### Exercise description
In the entries that follow, find the line containing "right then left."; from there, copy every line exactly through the line containing "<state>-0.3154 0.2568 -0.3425".

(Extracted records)
|---|
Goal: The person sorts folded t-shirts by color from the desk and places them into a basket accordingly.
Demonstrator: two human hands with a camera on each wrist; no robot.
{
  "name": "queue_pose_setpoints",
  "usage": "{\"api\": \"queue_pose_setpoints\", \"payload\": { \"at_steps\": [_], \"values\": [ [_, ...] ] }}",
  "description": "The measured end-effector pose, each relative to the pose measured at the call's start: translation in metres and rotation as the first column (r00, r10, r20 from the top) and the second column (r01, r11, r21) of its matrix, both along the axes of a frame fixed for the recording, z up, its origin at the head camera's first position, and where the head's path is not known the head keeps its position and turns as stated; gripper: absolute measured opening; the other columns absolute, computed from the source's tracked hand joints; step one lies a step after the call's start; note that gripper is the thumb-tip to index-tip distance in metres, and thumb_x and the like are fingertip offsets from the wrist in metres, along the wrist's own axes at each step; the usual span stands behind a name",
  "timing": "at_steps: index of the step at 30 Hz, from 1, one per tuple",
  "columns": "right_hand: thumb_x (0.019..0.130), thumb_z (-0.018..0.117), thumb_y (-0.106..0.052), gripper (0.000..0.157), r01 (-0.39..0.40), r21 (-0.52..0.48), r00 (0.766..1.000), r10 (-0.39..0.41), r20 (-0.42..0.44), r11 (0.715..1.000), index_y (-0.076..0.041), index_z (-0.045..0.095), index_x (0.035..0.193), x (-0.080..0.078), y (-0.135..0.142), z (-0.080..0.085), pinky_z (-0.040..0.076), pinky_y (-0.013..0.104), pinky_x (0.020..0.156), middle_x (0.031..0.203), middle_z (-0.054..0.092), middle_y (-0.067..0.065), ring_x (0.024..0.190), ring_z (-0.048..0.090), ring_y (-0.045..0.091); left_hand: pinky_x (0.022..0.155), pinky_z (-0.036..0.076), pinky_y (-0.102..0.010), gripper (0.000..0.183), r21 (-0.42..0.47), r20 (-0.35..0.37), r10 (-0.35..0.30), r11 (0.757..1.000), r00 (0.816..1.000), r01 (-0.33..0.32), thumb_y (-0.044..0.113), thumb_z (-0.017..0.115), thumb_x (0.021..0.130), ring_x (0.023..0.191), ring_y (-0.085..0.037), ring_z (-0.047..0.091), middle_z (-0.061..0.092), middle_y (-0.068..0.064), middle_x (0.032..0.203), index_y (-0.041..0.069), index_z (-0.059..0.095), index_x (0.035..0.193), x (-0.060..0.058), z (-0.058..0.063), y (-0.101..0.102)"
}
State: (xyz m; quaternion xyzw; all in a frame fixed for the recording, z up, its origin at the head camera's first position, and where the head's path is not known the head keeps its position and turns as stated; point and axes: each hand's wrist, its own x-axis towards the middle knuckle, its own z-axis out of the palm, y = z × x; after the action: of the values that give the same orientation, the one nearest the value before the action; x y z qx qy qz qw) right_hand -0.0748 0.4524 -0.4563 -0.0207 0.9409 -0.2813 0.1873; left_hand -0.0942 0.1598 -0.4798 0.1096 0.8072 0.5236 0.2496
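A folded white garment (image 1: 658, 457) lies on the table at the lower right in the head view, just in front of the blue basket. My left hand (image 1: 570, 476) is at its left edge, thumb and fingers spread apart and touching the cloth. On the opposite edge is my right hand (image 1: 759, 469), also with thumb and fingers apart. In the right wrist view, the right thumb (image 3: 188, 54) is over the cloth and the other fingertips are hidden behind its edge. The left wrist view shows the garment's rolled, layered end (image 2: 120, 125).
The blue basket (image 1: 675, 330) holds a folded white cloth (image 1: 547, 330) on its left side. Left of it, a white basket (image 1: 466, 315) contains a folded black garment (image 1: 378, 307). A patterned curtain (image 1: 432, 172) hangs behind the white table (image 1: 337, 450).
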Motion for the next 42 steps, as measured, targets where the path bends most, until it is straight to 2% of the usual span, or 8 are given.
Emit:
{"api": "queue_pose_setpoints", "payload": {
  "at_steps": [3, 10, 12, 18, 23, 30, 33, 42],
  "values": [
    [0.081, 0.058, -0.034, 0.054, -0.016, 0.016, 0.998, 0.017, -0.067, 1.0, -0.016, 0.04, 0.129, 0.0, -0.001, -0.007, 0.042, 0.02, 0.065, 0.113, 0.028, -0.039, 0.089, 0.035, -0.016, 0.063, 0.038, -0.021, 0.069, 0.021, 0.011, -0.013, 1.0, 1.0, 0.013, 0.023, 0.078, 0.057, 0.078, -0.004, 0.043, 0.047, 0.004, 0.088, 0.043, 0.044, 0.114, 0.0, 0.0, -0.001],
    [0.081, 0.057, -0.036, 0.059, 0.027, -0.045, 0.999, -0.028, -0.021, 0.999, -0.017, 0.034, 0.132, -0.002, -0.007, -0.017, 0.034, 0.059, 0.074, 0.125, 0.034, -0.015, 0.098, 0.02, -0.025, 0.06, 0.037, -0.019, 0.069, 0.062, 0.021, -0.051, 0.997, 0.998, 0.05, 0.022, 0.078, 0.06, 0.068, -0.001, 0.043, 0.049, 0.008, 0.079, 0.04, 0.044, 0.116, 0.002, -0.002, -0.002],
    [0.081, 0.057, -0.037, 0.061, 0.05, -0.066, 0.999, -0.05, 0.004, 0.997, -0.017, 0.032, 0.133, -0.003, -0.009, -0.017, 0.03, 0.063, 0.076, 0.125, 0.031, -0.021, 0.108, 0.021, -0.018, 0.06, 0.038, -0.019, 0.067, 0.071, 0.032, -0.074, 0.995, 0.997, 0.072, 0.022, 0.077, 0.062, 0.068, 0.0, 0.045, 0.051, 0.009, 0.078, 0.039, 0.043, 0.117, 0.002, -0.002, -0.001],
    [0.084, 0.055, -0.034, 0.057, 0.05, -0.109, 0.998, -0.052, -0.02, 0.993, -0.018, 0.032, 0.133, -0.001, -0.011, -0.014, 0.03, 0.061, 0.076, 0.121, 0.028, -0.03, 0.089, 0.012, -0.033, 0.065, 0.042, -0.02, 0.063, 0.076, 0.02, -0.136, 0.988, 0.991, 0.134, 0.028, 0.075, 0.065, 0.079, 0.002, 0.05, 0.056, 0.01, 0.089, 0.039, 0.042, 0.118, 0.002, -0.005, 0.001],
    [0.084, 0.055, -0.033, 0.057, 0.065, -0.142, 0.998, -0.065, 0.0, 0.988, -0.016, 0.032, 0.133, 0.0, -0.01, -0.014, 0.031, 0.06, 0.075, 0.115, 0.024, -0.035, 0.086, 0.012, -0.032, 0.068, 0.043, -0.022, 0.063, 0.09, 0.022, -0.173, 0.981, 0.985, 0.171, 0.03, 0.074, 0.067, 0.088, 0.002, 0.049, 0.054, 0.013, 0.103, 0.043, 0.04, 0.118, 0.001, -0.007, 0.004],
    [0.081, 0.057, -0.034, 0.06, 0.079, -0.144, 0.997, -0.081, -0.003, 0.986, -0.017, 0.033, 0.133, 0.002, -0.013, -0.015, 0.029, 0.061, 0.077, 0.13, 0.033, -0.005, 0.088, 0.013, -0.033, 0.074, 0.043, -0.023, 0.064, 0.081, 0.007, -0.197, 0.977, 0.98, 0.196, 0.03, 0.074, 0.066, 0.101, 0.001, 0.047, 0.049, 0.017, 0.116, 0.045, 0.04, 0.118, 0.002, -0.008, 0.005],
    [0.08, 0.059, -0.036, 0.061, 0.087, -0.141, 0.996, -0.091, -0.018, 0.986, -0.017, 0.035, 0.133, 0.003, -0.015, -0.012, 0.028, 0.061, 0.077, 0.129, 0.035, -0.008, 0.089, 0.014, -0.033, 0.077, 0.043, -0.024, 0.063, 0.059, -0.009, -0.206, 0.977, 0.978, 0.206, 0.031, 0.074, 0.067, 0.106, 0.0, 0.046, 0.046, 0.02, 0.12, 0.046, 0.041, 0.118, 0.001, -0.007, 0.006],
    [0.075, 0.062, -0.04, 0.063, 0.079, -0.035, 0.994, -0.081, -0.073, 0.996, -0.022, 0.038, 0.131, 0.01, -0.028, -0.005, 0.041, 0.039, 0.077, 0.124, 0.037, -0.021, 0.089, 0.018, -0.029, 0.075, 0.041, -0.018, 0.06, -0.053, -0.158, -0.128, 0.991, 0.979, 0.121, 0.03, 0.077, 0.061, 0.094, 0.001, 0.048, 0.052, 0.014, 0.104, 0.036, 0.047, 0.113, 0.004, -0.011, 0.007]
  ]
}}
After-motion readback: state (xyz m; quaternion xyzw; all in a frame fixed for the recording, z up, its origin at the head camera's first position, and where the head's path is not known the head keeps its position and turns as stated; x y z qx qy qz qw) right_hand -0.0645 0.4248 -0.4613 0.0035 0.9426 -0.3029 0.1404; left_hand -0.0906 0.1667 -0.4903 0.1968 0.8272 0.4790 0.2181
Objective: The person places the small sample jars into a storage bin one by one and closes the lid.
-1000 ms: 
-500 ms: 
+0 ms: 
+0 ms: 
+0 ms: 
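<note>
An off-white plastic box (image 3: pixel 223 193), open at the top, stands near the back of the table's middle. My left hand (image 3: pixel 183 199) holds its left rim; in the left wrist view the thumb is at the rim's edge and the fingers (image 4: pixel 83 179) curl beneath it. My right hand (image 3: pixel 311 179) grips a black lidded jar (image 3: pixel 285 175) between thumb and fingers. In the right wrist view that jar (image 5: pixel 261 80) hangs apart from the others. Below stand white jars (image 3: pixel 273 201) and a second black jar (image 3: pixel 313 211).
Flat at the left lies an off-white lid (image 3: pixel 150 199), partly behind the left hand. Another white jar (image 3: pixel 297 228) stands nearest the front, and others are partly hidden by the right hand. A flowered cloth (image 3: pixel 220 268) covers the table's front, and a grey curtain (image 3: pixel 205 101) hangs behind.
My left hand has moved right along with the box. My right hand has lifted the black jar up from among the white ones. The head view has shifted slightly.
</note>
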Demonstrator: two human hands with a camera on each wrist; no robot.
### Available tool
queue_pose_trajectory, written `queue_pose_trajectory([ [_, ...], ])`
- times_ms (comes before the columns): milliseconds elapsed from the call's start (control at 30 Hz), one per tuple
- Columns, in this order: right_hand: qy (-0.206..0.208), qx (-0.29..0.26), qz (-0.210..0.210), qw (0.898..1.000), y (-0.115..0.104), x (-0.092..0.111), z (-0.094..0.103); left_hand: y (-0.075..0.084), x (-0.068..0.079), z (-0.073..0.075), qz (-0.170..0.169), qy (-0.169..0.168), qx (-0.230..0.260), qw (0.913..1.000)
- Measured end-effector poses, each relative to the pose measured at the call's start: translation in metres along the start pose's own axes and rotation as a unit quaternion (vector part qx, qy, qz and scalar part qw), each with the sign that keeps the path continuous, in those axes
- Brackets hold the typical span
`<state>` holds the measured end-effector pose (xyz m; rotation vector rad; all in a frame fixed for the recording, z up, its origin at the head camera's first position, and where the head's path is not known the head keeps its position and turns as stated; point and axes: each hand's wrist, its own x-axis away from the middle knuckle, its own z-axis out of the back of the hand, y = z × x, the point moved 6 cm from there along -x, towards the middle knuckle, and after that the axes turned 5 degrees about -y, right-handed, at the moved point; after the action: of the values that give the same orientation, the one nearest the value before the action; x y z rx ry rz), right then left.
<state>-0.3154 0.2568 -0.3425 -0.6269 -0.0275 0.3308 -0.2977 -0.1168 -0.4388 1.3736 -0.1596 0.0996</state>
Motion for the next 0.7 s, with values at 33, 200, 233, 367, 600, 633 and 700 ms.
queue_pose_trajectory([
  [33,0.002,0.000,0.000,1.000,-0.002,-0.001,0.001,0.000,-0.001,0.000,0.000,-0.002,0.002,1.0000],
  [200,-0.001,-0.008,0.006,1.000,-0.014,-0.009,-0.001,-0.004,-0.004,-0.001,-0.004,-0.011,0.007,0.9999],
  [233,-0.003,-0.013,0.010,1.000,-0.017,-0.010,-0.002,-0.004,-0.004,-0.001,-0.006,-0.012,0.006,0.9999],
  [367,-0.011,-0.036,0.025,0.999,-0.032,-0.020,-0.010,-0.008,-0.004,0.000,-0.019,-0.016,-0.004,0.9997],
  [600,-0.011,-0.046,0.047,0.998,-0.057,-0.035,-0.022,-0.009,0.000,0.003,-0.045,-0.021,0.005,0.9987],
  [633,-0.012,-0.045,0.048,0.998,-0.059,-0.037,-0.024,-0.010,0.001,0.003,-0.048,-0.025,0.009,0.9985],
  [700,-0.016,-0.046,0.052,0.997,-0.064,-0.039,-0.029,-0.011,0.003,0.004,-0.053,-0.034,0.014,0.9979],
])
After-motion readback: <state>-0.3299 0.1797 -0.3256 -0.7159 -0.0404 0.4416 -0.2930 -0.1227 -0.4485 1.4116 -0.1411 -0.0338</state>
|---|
### Result of this exercise
`<state>` holds the measured end-effector pose (xyz m; rotation vector rad; all in a frame fixed for the recording, z up, its origin at the head camera's first position, and where the head's path is not known the head keeps its position and turns as stated; point and axes: each hand's wrist, its own x-axis away from the middle knuckle, its own z-axis out of the back of the hand, y = z × x, the point moved 6 cm from there along -x, towards the middle knuckle, and after that the axes turned 5 degrees about -y, right-handed, at the moved point; after the action: of the values that give the same orientation, the one nearest the value before the action; x y z rx ry rz), right then left.
<state>-0.3154 0.2568 -0.3425 -0.6269 -0.0275 0.3308 -0.2977 -0.1168 -0.4388 1.3736 -0.1596 0.0996</state>

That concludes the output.